Charlotte told him the names of several,—Barbaroux, Petion, Louvet, Duchatel, and others.

"Ah, they shall be guillotined within a fortnight," exclaimed the eager Marat; and he took up his notebook, which lay on a three-legged stool close by, to write down their names. Charlotte carefully noted his actions; and as his eyes were fixed on his notebook, and his nimble fingers were writing down the names Barbaroux, Petion, and Louvet, she drew out her bright new knife from its sheath, and drove it, with sure aim and with all the strength of her Norman right arm, deep into the heart of the "People's Friend."

He could give only one cry, "Help, my dear!" and then all was over. Marat was a dead man, and the Revolution had lost forever one of its ablest and perhaps, we may say, one of its purest leaders. For, bloody-minded as he was, he was not a selfish man; he did not overturn thrones and kill aristocrats to enrich himself, but, as he supposed and wrongly supposed, to benefit a long-suffering nation of poor, struggling laborers.

It is quite impossible to imagine, still less to describe, the rage and terror which agitated the mighty heart of Paris that Saturday evening. One weak woman had suddenly leaped into world-wide notoriety, and had made the greatest city on earth reel to and fro as if there had been an earthquake. One deputy, pale as a sheet, rushed into the Convention, shouting out, "We are all going to be murdered!"

Paler yet lay the dead Marat; but calm and cool, her pulses beating quietly as ever, was the young woman who had treacherously and cruelly, and yet, as she believed, righteously, stabbed a man to death. The woman who came in at Marat's dying shriek ran out frantic, and alarmed every house in the street with her cries; and in a few minutes the place was crowded, and Charlotte had to defend herself from their vengeance by placing herself behind some chairs and tables, until the soldiers arrived. She was then carried away to the Abbaye Prison, to await her trial. This took place on Wednesday, July 17, and did not last long; for she said, "All these details [about the purchase of the knife, etc.] are needless. . . . It was I who stabbed Marat." And when Tinville asked her why she had done a deed so strange and terrible, she replied: "I killed him because of his crimes; I killed him to save a hundred thousand. I killed a wild beast, to give quiet to my distracted country."

As she thus confessed her guilt and declared she was alone in it, nothing more was to be said or done except to order her condemnation to death that same Wednesday evening; and about half-past seven she was led forth from her prison, habited as a murderess, in a red gown. The city, now well used to such painful sights, was more than ever crowded with people, who regarded her as she was carried to her doom with mingled feelings.

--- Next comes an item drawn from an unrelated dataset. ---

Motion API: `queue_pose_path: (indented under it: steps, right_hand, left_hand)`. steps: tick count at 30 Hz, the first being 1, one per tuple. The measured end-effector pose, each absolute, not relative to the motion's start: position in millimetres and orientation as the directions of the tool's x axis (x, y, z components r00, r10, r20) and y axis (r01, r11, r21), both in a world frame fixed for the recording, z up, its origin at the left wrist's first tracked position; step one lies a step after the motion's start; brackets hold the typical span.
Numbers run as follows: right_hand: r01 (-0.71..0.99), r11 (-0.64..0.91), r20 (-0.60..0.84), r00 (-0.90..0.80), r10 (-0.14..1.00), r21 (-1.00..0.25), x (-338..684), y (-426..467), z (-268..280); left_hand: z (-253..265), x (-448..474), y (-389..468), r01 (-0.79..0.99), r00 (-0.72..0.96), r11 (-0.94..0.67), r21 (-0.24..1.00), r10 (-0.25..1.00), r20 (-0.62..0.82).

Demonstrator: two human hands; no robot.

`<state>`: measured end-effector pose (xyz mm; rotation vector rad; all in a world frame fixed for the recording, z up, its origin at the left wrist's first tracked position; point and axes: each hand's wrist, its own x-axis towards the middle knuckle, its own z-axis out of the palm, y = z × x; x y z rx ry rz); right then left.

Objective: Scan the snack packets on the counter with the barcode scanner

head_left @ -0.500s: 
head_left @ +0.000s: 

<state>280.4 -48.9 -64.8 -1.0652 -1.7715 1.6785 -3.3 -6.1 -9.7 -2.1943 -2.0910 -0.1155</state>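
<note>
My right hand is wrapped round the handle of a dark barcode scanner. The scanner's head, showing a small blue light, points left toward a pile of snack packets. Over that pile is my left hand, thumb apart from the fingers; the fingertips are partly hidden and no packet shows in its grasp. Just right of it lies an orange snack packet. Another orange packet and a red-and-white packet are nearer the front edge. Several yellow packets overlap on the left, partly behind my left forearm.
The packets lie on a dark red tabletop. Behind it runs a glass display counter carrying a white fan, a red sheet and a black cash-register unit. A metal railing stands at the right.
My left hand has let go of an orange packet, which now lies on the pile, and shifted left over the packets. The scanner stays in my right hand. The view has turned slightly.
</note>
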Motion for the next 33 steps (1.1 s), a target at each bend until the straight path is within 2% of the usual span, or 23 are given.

Some saluted her as a martyr, by taking off their hats; and others howled at her as a devil in human shape, who had put out one of the bright lamps of the Revolution.

Beautiful, indeed, Charlotte Corday looked, on her way to the Place de la Revolution, and as calm and serene as a summer day. She died with unfaltering courage, with a smile on her face, and "her cheeks tinged with a blush of maidenly shame," caused by the executioner's stripping her fair neck of the handkerchief which was around it.

She did the best she could for the peace of France in killing, as she thought, a wild beast; but Marat, dead in that lawless manner, was worse for France than Marat living and legislating. Nevertheless, it is a wonderful story of the energy and resolution which can sometimes find a lodging in a young woman's breast; and while there is very much in her deed to condemn, there is also something we cannot but admire.